Required work:
In the data below, which lines contain "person"? List them by copying each one.

[Extracted data entries]
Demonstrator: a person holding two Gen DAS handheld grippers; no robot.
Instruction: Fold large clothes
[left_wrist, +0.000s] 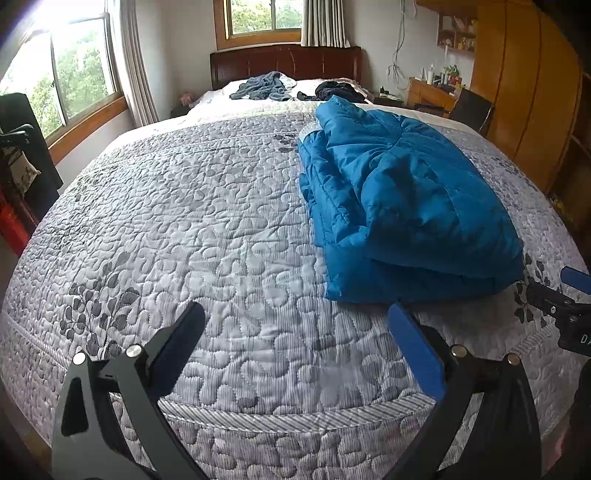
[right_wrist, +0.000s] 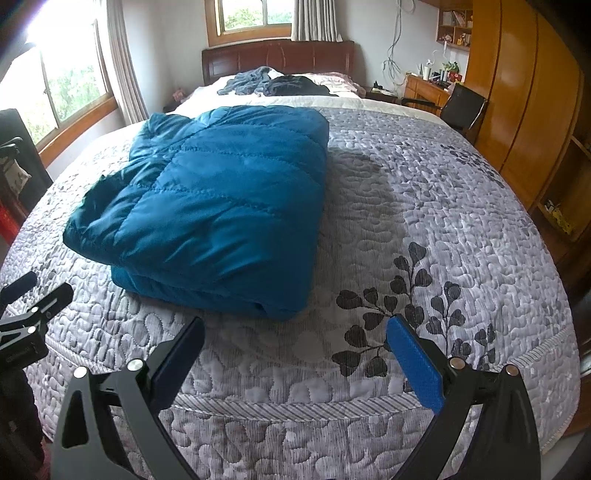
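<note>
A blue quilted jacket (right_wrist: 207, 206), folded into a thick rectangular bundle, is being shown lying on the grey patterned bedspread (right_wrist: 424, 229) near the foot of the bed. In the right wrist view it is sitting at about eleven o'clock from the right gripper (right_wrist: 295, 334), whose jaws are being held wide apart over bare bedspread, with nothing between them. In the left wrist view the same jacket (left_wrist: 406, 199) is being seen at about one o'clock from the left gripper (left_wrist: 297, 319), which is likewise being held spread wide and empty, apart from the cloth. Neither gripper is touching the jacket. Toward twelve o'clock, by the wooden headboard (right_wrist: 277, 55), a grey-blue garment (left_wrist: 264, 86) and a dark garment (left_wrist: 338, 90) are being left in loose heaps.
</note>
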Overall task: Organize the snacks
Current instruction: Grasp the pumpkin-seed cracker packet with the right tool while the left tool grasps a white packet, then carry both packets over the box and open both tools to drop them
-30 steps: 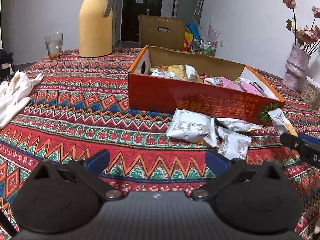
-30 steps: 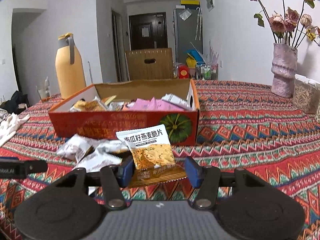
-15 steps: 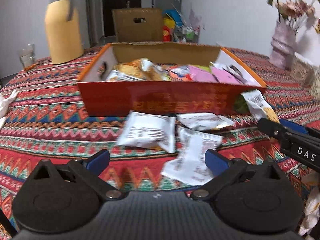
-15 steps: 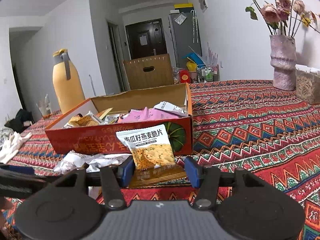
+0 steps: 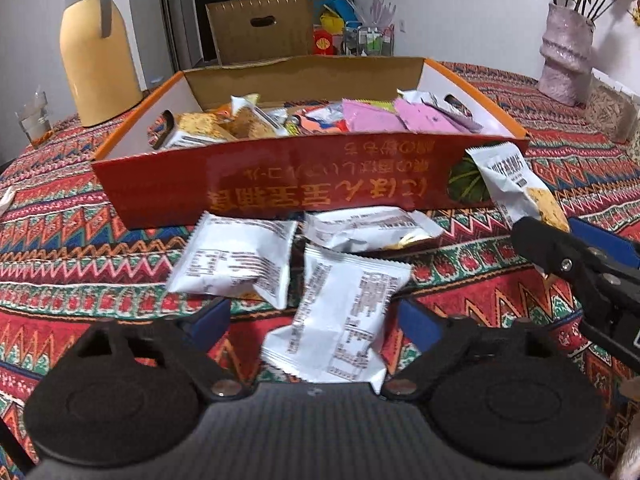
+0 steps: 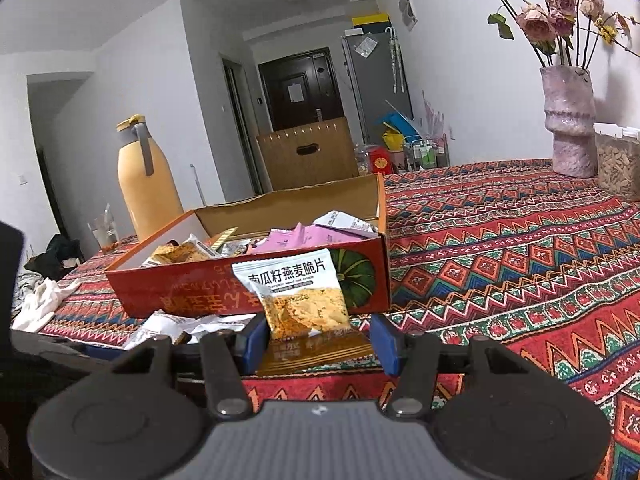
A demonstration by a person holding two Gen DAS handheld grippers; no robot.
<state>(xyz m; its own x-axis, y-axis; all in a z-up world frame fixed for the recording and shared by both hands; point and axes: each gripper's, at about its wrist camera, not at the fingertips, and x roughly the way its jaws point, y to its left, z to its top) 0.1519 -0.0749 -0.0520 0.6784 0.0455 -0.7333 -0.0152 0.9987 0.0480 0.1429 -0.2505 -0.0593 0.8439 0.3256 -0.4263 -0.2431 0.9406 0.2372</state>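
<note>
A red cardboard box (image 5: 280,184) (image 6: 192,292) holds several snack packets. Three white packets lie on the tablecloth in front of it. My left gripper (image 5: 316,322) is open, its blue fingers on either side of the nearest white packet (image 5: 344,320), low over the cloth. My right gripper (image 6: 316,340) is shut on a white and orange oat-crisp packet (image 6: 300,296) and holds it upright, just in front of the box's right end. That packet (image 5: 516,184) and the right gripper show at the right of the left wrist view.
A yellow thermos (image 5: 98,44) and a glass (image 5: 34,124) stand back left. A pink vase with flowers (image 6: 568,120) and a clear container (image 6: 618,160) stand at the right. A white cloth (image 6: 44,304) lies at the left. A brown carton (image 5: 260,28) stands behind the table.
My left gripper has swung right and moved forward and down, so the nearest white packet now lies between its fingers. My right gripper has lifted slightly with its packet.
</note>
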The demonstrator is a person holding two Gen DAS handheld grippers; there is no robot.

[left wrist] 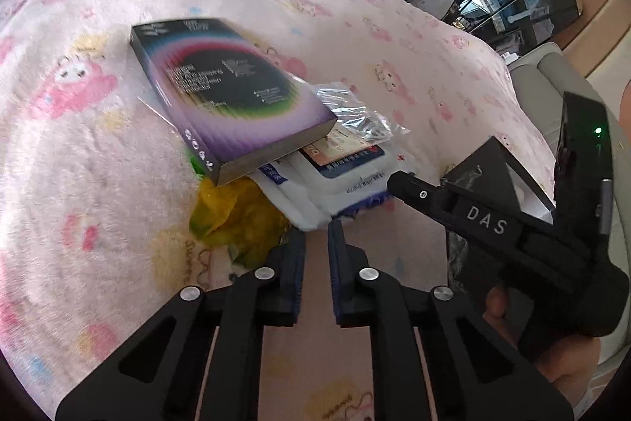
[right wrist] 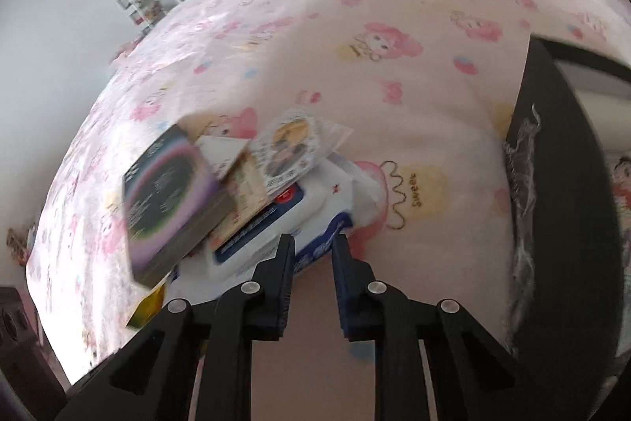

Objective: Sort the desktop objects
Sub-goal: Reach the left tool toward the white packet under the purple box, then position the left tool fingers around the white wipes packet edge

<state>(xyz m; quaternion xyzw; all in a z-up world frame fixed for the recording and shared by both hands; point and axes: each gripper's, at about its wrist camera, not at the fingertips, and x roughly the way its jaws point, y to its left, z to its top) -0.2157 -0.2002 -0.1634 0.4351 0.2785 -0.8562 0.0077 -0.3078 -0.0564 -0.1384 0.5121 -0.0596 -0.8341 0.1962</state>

Answer to this exercise:
Demonstrator: a person holding two Gen DAS handheld grippers; no robot.
A demonstration by a person holding two Gen DAS handheld grippers; no robot.
The demonstrator is a person holding two Gen DAS handheld grippers; there is no robot.

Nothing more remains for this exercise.